Considering that the climate in which Plath wrote her bee sequence was one in which “a women’s duty [was] to devote herself to the home and a man’s duty to ‘keep’ her” (McCarthy, 55), there is an explicit parallel to the act of ‘keeping’ both a bee and woman. This parallel therefore functions in Plath’s critique as the bee serves as a generally “well-managed and rationally reproducing society” (Rogers, 299), but also as a sort of revolutionary symbol due to how “in a play on the initial of his surname, Napoleon Bonaparte adopted the bee as his personal insignia” (Gordon, 49). Napoleons flag of “Elba”, as mentioned in Plath, (TS, ll. 8), depicted the Golden Bee of Napoleon’s emblem. He intentionally coined the bee as his iconography of choice, thus solidifying the bee as an appropriate symbol for violence, and simultaneously for domesticity and reproduction (Rogers, 299), suitable for the ground Plath is covering. Plath questions the societal expectation of the ‘rationally reproducing’ female in identifying the capabilities and potentials of both the woman and the bee, but how their respective communities attempt to limit them. This oppression demonstrates a certain violence, an inequality, that Plath acknowledges in likening this situation to that of the hive to craft her confrontation on established domesticity.
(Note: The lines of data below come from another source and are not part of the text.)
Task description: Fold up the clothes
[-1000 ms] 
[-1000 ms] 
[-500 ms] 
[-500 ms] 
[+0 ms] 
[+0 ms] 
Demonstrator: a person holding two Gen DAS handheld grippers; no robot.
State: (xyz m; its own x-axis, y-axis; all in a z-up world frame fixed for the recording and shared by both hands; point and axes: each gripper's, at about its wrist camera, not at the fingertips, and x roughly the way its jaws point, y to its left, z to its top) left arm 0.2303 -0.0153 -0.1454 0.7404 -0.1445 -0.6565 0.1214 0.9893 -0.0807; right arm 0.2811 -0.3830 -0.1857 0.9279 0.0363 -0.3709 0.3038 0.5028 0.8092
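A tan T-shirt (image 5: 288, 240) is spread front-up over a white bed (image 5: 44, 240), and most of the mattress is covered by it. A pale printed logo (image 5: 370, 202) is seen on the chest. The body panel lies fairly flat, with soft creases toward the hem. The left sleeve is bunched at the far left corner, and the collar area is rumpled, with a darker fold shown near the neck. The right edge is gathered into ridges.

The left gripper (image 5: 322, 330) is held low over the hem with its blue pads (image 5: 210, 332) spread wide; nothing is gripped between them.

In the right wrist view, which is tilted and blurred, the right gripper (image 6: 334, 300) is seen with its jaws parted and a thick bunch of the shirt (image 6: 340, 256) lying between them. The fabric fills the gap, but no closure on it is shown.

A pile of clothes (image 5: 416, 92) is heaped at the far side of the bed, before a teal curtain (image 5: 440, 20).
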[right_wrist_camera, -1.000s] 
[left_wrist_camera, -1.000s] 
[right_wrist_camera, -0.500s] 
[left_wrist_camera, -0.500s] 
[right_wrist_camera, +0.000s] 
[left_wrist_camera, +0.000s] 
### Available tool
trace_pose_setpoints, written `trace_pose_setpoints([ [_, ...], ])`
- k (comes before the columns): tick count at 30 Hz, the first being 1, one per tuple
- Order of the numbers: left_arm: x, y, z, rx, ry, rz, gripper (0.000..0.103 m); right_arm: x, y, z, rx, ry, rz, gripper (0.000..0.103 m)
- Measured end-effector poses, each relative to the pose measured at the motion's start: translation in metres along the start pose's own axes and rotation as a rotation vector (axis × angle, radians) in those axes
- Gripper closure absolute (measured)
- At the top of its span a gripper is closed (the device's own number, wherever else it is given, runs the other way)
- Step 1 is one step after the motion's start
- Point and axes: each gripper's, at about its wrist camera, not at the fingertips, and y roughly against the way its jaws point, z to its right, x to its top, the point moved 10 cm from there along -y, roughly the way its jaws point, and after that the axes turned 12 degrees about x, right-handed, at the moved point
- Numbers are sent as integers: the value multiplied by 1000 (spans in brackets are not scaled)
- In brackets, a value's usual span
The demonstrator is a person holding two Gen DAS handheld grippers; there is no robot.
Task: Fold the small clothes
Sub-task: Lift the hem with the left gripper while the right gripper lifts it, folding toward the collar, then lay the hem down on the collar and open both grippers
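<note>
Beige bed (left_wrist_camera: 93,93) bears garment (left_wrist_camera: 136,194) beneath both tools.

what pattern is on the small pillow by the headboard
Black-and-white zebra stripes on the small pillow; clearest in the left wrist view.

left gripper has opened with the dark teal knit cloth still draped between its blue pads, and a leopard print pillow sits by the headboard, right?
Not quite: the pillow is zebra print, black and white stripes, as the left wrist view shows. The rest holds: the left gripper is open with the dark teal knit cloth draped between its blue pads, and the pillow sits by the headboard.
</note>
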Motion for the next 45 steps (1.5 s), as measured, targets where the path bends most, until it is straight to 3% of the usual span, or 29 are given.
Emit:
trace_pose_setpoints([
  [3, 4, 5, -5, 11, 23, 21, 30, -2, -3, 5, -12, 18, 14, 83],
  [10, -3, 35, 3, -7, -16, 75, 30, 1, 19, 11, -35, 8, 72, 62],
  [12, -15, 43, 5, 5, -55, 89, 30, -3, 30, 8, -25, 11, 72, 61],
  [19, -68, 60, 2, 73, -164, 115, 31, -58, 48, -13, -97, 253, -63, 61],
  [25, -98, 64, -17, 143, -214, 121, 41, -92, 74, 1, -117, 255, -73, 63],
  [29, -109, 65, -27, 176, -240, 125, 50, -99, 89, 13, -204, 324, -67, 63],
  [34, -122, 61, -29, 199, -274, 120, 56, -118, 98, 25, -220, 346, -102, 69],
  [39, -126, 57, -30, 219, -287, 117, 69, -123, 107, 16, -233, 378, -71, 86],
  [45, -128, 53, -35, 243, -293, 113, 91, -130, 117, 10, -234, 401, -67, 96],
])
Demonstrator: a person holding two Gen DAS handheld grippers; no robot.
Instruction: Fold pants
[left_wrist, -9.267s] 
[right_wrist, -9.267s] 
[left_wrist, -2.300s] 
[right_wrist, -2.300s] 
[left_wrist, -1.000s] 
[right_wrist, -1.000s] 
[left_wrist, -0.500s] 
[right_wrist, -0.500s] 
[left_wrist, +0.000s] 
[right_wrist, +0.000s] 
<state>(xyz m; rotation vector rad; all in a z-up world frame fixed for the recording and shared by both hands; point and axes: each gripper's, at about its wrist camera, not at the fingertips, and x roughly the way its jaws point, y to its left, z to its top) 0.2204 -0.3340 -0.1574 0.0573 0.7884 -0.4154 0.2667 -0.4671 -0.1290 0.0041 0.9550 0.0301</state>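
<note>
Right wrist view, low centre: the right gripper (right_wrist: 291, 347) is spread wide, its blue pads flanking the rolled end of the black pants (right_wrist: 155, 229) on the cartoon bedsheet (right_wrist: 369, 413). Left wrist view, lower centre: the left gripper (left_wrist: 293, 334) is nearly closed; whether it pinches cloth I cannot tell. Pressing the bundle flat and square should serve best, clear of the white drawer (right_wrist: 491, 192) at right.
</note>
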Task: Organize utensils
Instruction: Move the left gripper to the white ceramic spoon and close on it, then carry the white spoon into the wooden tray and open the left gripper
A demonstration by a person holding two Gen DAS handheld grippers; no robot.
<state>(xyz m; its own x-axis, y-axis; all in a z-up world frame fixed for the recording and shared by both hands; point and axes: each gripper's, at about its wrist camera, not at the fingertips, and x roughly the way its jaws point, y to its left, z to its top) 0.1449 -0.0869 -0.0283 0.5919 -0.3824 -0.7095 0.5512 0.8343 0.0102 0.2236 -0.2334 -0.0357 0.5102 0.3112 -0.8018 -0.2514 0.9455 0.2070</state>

On conceiving the bee sequence, Plath claimed she was “writing like mad … terrific stuff, as if domesticity had choked me” (Axelrod, 52). These poems were thus a direct outcome of her own turbulent, ‘violent’ life, in which she compares domesticity to choking; the home, the epitome of safety, and an institution that is ultimately stifling. This introduces Plath’s aligning of the home and the state, as she promotes the private to be very much a public issue. Sinfield furthers this angst in describing how “Plath violated the story of adjustment by going on to write violent vengeful poetry and killing herself” (Sinfield, 209). Here, Plath is perceived to be rejecting a progressive betterment, resisting ‘adjustment’ in her restless language. Sinfield therefore announces Plath to be vengeful on the conventions that have choked her, and as administering her vengeance on a ‘violent’ institution with subsequent violent language.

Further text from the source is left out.